■ TASK BRIEF
The answer must repeat each line of the material exactly.

■ RECORDED DATA
************
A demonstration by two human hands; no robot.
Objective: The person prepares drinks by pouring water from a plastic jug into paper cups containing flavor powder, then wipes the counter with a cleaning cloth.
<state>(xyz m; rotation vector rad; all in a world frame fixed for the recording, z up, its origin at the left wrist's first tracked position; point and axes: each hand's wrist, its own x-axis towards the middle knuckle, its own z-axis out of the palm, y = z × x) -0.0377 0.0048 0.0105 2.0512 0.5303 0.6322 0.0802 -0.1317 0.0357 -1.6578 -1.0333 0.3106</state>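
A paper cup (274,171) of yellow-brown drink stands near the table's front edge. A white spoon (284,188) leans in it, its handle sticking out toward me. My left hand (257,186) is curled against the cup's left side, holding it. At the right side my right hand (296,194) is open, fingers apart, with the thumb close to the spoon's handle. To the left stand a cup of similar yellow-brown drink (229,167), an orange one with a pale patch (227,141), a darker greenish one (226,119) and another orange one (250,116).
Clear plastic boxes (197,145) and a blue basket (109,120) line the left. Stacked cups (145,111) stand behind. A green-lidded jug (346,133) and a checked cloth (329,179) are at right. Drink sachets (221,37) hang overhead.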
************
■ SOLUTION
A demonstration by two human hands; no robot.
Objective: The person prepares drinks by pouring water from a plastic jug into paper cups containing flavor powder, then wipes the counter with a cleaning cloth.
<state>(xyz m; rotation vector rad; all in a world frame fixed for the recording, z up, its origin at the left wrist's first tracked position; point and axes: each hand's wrist, its own x-axis towards the middle knuckle, its own z-axis out of the palm, y = z × x) -0.0377 0.0048 0.0105 2.0512 0.5303 0.6322 0.0802 -0.1317 0.0357 -1.6578 -1.0333 0.3106</state>
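A paper cup (274,171) of yellow-brown drink stands near the table's front edge. A white spoon (284,188) leans in it, its handle sticking out toward me. My left hand (257,186) is curled against the cup's left side, holding it. At the right side my right hand (296,194) is open, fingers apart, with the thumb close to the spoon's handle. To the left stand a cup of similar yellow-brown drink (229,167), an orange one with a pale patch (227,141), a darker greenish one (226,119) and another orange one (250,116).
Clear plastic boxes (197,145) and a blue basket (109,120) line the left. Stacked cups (145,111) stand behind. A green-lidded jug (346,133) and a checked cloth (329,179) are at right. Drink sachets (221,37) hang overhead.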

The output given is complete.